|
Creating an Image 1910 - 1940
|
|
September 8, 1910
Nineteen-year-old George Schmitt of Rutland became the first Vermonter to make an engine-powered airplane flight.
|
 |
September 15, 1910
Charles Willard flew an airplane for six minutes in St. Johsbury. The plane was brought by train from Boston to the Caledonia County Fairgrounds.
|
|
January 7, 1913
Important child labor laws are passed by the U.S. government. They limit the work week of children to fifty-eight hours. Photographs taken of children working even longer hours at woolen mills in Winooski and Bennington help convince people that these laws are needed.
|
|
April 21, 1920
Four hundred women gather in Montpelier, in the pouring rain, in support of the nineteenth amendment giving women the right to vote.
|
|
January 5, 1921
Edna Beard of Orange became Vermont's first woman legislator. There has never been a legislative session since without a woman member.
|
 |
September 4, 1922
WLAK, Vermont's first radio station, began broadcasting in Bellows Falls.

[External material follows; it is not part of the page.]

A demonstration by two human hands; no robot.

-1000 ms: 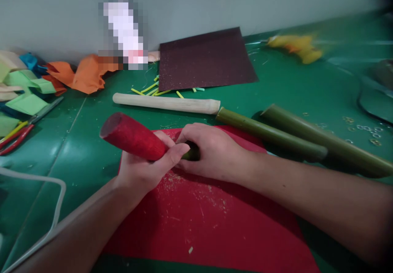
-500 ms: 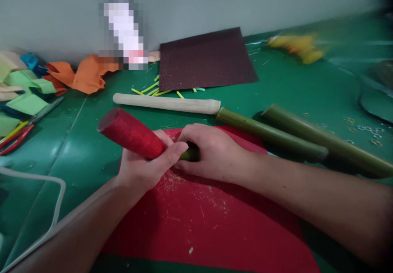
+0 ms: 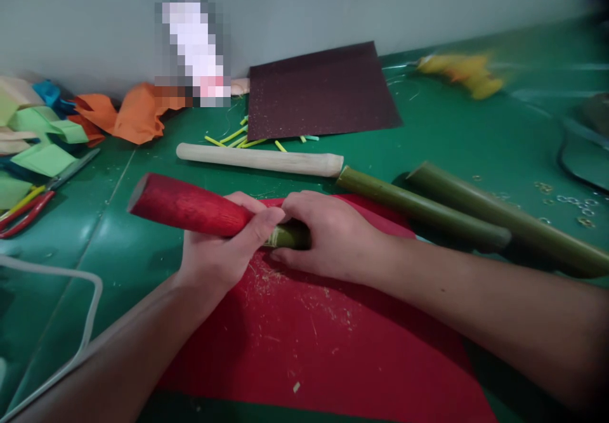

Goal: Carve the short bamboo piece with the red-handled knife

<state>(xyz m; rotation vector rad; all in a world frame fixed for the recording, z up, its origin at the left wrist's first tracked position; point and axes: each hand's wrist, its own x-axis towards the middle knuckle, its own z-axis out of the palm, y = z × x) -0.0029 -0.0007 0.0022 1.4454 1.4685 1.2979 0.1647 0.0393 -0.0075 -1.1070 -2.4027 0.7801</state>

Charles Doe, the announcer, was on the air six hours a day, with weather, farming tips, and piano and gramophone music.
|
|
August 3, 1923
At his family home at Plymouth, vice-president Calvin Coolidge was awakened in the night and sworn in as the thirtieth president of the United States, after president Warren G. Harding died. His father, John Coolidge, a notary public, administered the oath of office.
|
 |
October 10, 1924
Vermont's first radio broadcast was made by WCAX from Burlington, Vermont.
|
|
July 27, 1927
Charles Lindbergh, the first person to make a solo flight across the Atlantic Ocean from New York to Paris, visited Vermont's first airfield and flying school in Springfield.
|
|
November 4, 1927
Vermont experienced the worst flood in its history. Over 9 inches of rain fell in two days causing rivers, fields and roads to flood.
|
|
August 23, 1932
The airplane, The Green Mountain Boy, took off from Berlin, Vermont, for Norway and disappeared without a trace.
|
|
June 5, 1933
The first Civilian Conservation Corps (C.C.C.) in Vermont started work in Danby. The C.C.C. put unemployed men between the ages of eighteen and twenty-three to work on projects in the nation's forests and rural areas.
|
 |
December 30, 1933
The temperature in Bloomfield, Vermont, dropped to fifty degrees below zero. This still stands as the lowest official temperature ever recorded in the state.
|
|
January 22, 1934
The first ski tow in the United States was set up in Woodstock, Vermont. The tow was powered by a Model T Ford engine which pulled the 900 yards of rope at a speed of thirty miles per hour. The first ticket for the rope tow was sold on January 28th.
|
|
March 7, 1935
Amelia Earhart, who later became the first woman to make a solo flight across the Atlantic Ocean, speaks to the legislature on the future of the airplane.
|
|
March 3, 1936
Voters on Town Meeting Day vote against building the Green Mountain Parkway, a highway to connect the peaks of the Green Mountains.
|
|
September 21, 1938
A terrible hurricane caused the deaths of five Vermonters and cost more than twelve million dollars in damage.